How do you recreate the original note if you don’t have it? And all for a flat fee, regardless of the particular facts or the supposed difficulty of digging them up. All of the mortgages in question were “securitized” – turned into Mortgage Backed Securities (MBS) and sold off to investors. MBS are typically pooled through a type of “special purpose vehicle” called a Real Estate Mortgage Investment Conduit or “REMIC”, which has strict requirements defined under the U.S. Internal Revenue Code (the Tax Reform Act of 1986). The REMIC holds the mortgages in trust and issues securities representing an undivided interest in them.

Denninger explains that mortgages are pooled into REMIC Trusts as a tax avoidance measure, and that to qualify, the properties must be properly conveyed to the trustee of the REMIC in the year the MBS is set up, with all the paperwork necessary to show a complete chain of title. For some reason, however, that was not done; and there is no legitimate way to create those conveyances now, because the time limit allowed under the Tax Code has passed.
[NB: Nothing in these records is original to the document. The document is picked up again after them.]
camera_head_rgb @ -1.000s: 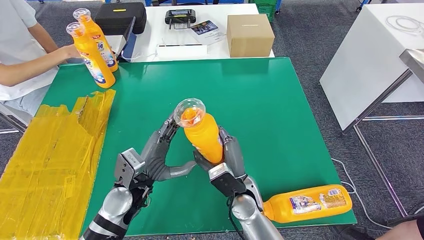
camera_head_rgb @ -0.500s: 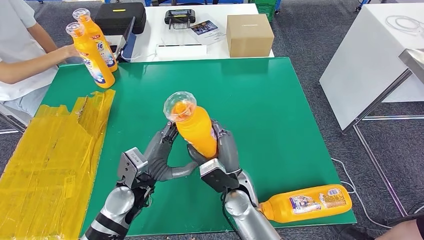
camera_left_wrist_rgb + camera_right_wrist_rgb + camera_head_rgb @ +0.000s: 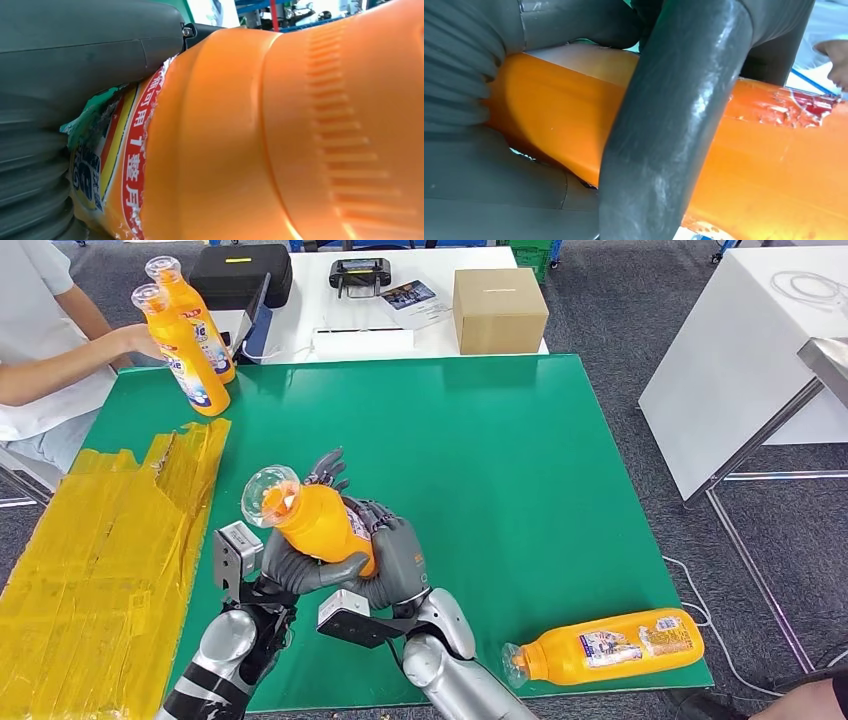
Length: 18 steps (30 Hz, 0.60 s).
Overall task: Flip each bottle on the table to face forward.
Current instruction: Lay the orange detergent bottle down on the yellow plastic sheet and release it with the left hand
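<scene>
An orange bottle [image 3: 318,528] with a clear cap [image 3: 267,496] is held tilted above the green table [image 3: 520,460], cap pointing left and up. My right hand [image 3: 395,558] wraps its lower body, and a dark finger [image 3: 664,125] crosses the orange bottle [image 3: 774,175] in the right wrist view. My left hand [image 3: 296,570] cups it from below with the thumb, its fingers [image 3: 326,468] rising behind. The left wrist view has the label [image 3: 112,165] pressed against the left hand [image 3: 75,60]. A second orange bottle [image 3: 612,645] lies on its side at the front right edge.
Two orange bottles [image 3: 188,352] stand at the table's far left corner, with a person's hand [image 3: 135,340] on them. Yellow taped sheeting [image 3: 100,540] covers the left side. Behind the green table a white table carries a cardboard box [image 3: 500,308] and a black case [image 3: 240,275].
The held bottle has tipped from nearly upright over to the left and moved left. My right hand has turned with it, and my left hand has closed under it.
</scene>
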Each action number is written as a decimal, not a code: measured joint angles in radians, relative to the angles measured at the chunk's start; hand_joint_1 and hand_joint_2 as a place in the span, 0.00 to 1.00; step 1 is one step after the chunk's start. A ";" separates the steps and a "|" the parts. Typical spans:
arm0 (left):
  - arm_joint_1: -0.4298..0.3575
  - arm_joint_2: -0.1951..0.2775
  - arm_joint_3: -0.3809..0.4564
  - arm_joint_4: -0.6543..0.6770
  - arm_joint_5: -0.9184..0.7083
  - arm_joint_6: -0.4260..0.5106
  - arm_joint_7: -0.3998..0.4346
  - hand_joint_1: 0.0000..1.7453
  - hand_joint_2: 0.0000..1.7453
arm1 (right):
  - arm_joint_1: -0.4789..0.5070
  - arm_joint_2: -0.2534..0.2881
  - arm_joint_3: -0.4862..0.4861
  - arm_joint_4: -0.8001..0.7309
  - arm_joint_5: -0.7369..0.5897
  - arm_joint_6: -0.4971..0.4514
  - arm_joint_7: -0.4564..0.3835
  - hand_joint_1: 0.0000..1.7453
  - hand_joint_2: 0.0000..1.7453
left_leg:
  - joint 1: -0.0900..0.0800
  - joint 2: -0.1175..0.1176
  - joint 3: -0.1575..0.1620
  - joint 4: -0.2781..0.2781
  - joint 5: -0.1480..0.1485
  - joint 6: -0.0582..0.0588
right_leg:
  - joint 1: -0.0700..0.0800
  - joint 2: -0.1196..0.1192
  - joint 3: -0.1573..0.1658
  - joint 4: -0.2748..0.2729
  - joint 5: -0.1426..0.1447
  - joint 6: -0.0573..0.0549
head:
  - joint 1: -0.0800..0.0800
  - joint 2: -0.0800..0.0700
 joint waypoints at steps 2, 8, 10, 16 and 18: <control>0.006 0.000 0.009 0.002 0.004 0.000 0.000 0.00 1.00 | -0.011 0.000 0.010 0.021 -0.006 0.001 0.000 1.00 1.00 | 0.000 0.000 0.000 0.000 0.000 0.000 | 0.000 0.000 0.000 0.000 0.000 0.000 | 0.000 0.000; 0.024 0.000 0.029 0.003 0.013 0.003 0.000 0.00 1.00 | -0.035 0.004 0.039 0.074 -0.024 0.002 -0.002 1.00 1.00 | 0.000 0.000 0.000 0.000 0.000 0.000 | 0.000 0.000 -0.001 0.000 0.000 0.000 | 0.000 0.000; 0.028 0.000 0.033 0.003 0.014 0.003 0.000 0.00 1.00 | -0.040 0.004 0.045 0.084 -0.026 0.002 -0.002 1.00 1.00 | 0.000 0.001 0.000 0.000 0.000 0.000 | 0.000 0.000 -0.001 0.000 0.000 0.000 | 0.000 0.000; 0.032 0.000 0.041 0.003 0.015 0.003 0.000 0.00 1.00 | -0.048 0.006 0.052 0.101 -0.027 0.001 -0.002 1.00 1.00 | 0.000 0.001 0.000 0.000 0.000 0.000 | 0.000 0.001 -0.001 0.000 0.000 0.000 | 0.000 0.000; 0.033 0.000 0.042 0.003 0.015 0.003 0.000 0.00 1.00 | -0.050 0.006 0.053 0.105 -0.027 0.001 -0.002 1.00 1.00 | 0.000 0.001 0.000 0.000 0.000 0.000 | 0.000 0.001 -0.001 0.000 0.000 0.000 | 0.000 0.000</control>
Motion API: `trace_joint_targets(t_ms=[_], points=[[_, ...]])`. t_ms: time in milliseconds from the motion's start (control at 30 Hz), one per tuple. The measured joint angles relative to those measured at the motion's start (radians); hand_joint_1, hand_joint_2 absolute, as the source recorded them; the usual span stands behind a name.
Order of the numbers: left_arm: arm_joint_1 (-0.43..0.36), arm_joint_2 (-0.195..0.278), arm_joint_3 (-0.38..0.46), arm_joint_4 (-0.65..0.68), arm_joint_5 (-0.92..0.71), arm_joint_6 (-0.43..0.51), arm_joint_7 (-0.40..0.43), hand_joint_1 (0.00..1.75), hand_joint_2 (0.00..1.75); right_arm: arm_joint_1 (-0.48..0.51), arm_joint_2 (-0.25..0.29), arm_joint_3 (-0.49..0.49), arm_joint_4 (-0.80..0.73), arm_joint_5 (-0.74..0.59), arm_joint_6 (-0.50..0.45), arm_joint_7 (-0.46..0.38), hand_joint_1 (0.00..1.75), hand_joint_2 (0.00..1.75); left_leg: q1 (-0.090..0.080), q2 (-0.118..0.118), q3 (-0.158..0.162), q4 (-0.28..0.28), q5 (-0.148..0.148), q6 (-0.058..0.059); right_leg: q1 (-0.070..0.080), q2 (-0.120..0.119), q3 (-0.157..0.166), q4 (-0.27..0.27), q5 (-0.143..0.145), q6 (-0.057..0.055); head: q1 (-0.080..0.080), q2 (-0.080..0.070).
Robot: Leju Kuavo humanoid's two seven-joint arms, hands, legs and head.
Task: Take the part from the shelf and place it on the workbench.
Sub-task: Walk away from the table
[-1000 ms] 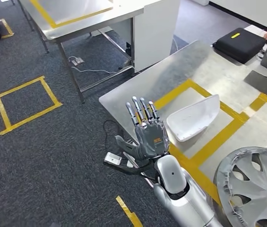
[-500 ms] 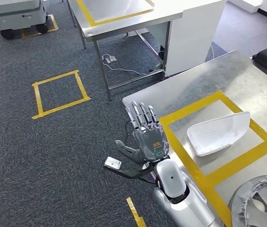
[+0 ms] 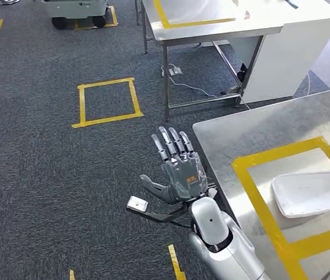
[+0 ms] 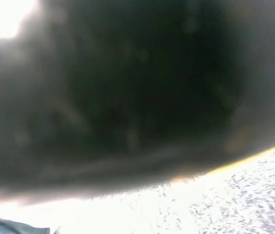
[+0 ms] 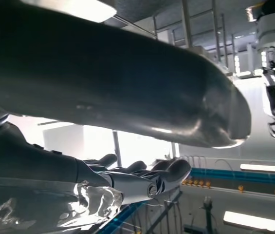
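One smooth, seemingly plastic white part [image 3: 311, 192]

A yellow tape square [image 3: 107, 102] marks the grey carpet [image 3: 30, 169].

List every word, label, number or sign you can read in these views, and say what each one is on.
No text can be read.
Back of the right hand: a small orange label, too small to read.
White cart at the far end of the floor: a dark marking on its side, too blurred to read.
Yellow tape square on the floor: plain tape, no lettering.
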Motion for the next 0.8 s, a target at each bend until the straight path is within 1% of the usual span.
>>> trace_joint_targets(t_ms=[33,67,100,133,167,200,233,267,300,333,367,400,433,467,500,533,567,600,633,667,700,733,767,800], points=[[-0.001,0.000,0.000,0.000,0.000,0.000,0.001,0.00,0.00,0.000,0.000,0.000,0.000,0.000,-0.001,0.000,0.00,0.00,0.001,-0.010,0.000,0.000,0.000,0.003,-0.002,0.030,-0.025,0.051,-0.025,0.002,0.002,0.000],[-0.004,0.000,0.000,0.000,0.000,0.000,0.001,0.00,0.00,0.001,0.000,0.000,0.001,0.000,-0.001,0.001,0.00,0.00,0.001,-0.019,0.000,0.000,0.000,0.006,-0.003,0.046,-0.054,0.109,-0.050,0.003,0.004,0.000],[-0.006,0.000,-0.001,0.000,0.000,0.000,0.001,0.00,0.00,0.004,-0.001,0.000,0.002,0.000,-0.001,0.002,0.00,0.00,0.001,-0.030,0.000,0.000,0.000,0.007,-0.003,0.053,-0.085,0.165,-0.070,0.003,0.004,0.000],[-0.007,0.001,-0.001,0.000,0.000,0.000,0.001,0.00,0.00,0.006,-0.001,0.000,0.004,0.000,-0.001,0.002,0.00,0.00,0.000,-0.042,0.000,0.000,0.000,0.008,-0.003,0.059,-0.116,0.215,-0.081,0.003,0.004,0.000],[-0.007,0.001,-0.001,0.000,0.000,0.000,0.001,0.00,0.00,0.008,-0.001,0.000,0.005,0.000,-0.001,0.003,0.00,0.00,0.000,-0.056,0.000,0.000,-0.001,0.008,-0.003,0.062,-0.135,0.238,-0.077,0.002,0.005,0.000],[-0.006,0.001,-0.001,0.000,0.000,0.000,0.001,0.00,0.00,0.010,-0.001,0.000,0.006,0.000,-0.001,0.003,0.00,0.00,0.000,-0.071,0.002,0.000,-0.001,0.008,-0.003,0.065,-0.139,0.227,-0.054,-0.001,0.005,0.000],[-0.005,0.001,-0.002,0.000,0.000,0.000,0.002,0.00,0.00,0.011,-0.001,0.000,0.007,0.000,-0.001,0.003,0.00,0.00,0.000,-0.086,0.003,0.000,-0.001,0.007,-0.003,0.071,-0.123,0.178,-0.015,-0.004,0.005,0.000],[-0.005,0.000,-0.002,0.000,0.000,0.000,0.002,0.00,0.00,0.011,-0.001,0.000,0.007,0.001,-0.001,0.003,0.00,0.00,0.000,-0.100,0.005,0.001,-0.002,0.006,-0.004,0.088,-0.095,0.105,0.030,-0.007,0.005,0.000],[-0.006,0.000,-0.003,0.000,0.000,-0.001,0.003,0.00,0.00,0.011,-0.001,0.000,0.007,0.001,-0.001,0.002,0.00,0.00,-0.001,-0.114,0.005,0.002,-0.002,0.003,-0.007,0.112,-0.065,0.034,0.062,-0.011,0.004,0.000],[-0.007,-0.001,-0.003,0.000,0.000,-0.002,0.003,0.00,0.00,0.011,-0.001,0.000,0.008,0.001,-0.001,0.002,0.00,0.00,0.000,-0.126,0.003,0.003,-0.002,-0.001,-0.009,0.133,-0.041,-0.016,0.081,-0.013,0.004,0.000],[-0.007,-0.001,-0.004,0.000,0.000,-0.002,0.004,0.00,0.00,0.011,-0.001,0.000,0.008,0.001,0.000,0.002,0.00,0.00,0.002,-0.138,-0.001,0.004,-0.001,-0.007,-0.009,0.147,-0.027,-0.042,0.086,-0.014,0.004,0.000],[-0.007,-0.001,-0.005,0.000,0.000,-0.002,0.005,0.00,0.00,0.011,-0.001,0.000,0.008,0.001,0.000,0.002,0.00,0.00,0.005,-0.148,-0.005,0.004,0.002,-0.015,-0.009,0.148,-0.022,-0.048,0.084,-0.016,0.004,0.000],[-0.005,0.000,-0.005,0.001,0.000,-0.003,0.006,0.00,0.00,0.012,-0.001,0.000,0.009,0.001,0.000,0.002,0.00,0.00,0.009,-0.160,-0.007,0.003,0.004,-0.022,-0.007,0.137,-0.020,-0.049,0.086,-0.019,0.004,0.000],[-0.002,-0.001,-0.005,0.001,0.000,-0.003,0.006,0.00,0.00,0.012,0.000,0.000,0.009,0.001,0.001,0.002,0.00,0.00,0.010,-0.157,-0.010,0.005,0.002,-0.027,-0.007,0.126,-0.017,-0.053,0.088,-0.024,0.003,0.000],[-0.001,-0.001,-0.006,0.001,0.000,-0.004,0.007,0.00,0.00,0.011,0.000,0.000,0.009,0.001,0.001,0.002,0.00,0.00,0.009,-0.139,-0.016,0.019,-0.008,-0.031,-0.007,0.113,-0.014,-0.057,0.091,-0.029,0.001,0.000],[-0.001,0.000,-0.007,0.002,0.000,-0.005,0.008,0.00,0.00,0.011,0.000,0.000,0.009,0.001,0.002,0.002,0.00,0.00,0.007,-0.113,-0.030,0.048,-0.027,-0.035,-0.007,0.099,-0.010,-0.062,0.092,-0.035,-0.001,0.000],[-0.003,0.000,-0.008,0.002,0.000,-0.005,0.008,0.00,0.00,0.011,0.000,-0.001,0.009,0.001,0.004,0.003,0.00,0.00,0.006,-0.079,-0.055,0.101,-0.057,-0.037,-0.006,0.084,-0.008,-0.064,0.092,-0.039,-0.003,0.000],[-0.005,0.000,-0.009,0.003,0.000,-0.006,0.009,0.00,0.00,0.012,0.000,-0.001,0.010,0.001,0.005,0.003,0.00,0.00,0.006,-0.054,-0.088,0.169,-0.089,-0.040,-0.003,0.069,-0.007,-0.065,0.091,-0.043,-0.005,0.000],[-0.007,0.000,-0.010,0.003,0.000,-0.006,0.009,0.00,0.00,0.014,0.000,-0.001,0.011,0.001,0.006,0.003,0.00,0.00,0.007,-0.041,-0.119,0.233,-0.114,-0.042,-0.001,0.053,-0.007,-0.065,0.089,-0.045,-0.005,0.000],[-0.007,0.000,-0.010,0.004,0.000,-0.006,0.009,0.00,0.00,0.015,0.000,-0.001,0.012,0.001,0.007,0.002,0.00,0.00,0.008,-0.034,-0.140,0.275,-0.125,-0.043,0.000,0.037,-0.007,-0.065,0.087,-0.046,-0.005,0.000],[-0.005,0.000,-0.010,0.004,0.000,-0.006,0.009,0.00,0.00,0.016,0.000,-0.001,0.013,0.001,0.007,0.002,0.00,0.00,0.008,-0.031,-0.140,0.278,-0.115,-0.044,0.001,0.022,-0.006,-0.065,0.086,-0.046,-0.005,0.000],[-0.004,0.000,-0.010,0.005,0.000,-0.006,0.009,0.00,0.00,0.016,0.000,-0.001,0.014,0.001,0.007,0.002,0.00,0.00,0.008,-0.027,-0.118,0.240,-0.089,-0.042,0.002,0.009,-0.005,-0.065,0.084,-0.045,-0.005,0.000],[-0.003,0.001,-0.010,0.005,0.000,-0.006,0.010,0.00,0.00,0.016,0.000,-0.001,0.014,0.001,0.007,0.002,0.00,0.00,0.006,-0.013,-0.079,0.173,-0.054,-0.039,0.003,-0.003,-0.002,-0.064,0.082,-0.044,-0.005,0.000],[-0.004,0.001,-0.010,0.005,0.000,-0.006,0.010,0.00,0.00,0.015,0.000,-0.001,0.014,0.001,0.007,0.002,0.00,0.00,0.001,0.015,-0.039,0.102,-0.030,-0.034,0.005,-0.015,0.001,-0.064,0.079,-0.041,-0.005,0.000]])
The question is, why weren’t they done properly in the first place? Was it just haste and sloppiness as alleged? Or was there some reason that these mortgages could NOT be assigned when the MBS were formed? Denninger argues that it would not have been difficult to do it right from the beginning. His theory is that documents were “lost” to avoid an audit, which would have revealed to investors that they had been sold a bill of goods - a package of toxic subprime loans very prone to default.

The Tranche Problem

Here is another possible explanation, constructed from an illuminating CNBC clip dated June 29, 2007. In it, Steve Liesman describes how Wall Street turned bundles of subprime mortgages into triple-A investments, using the device called “tranches.” It’s easier to follow if you watch the clip (here), but this is an excerpt:

How do you create a subprime derivative? . . . You take a bunch of mortgages . . . and put them into one big thing. We call it a Mortgage Backed Security. Say it’s $50 million worth. . . . Now you take a bunch of these Mortgage Backed Securities and you put them into one very big thing. . . . The one thing about all these guys here [in the one very big thing] is that they’re all subprime borrowers, their credit is bad or there’s something about them that doesn’t make it prime. . . .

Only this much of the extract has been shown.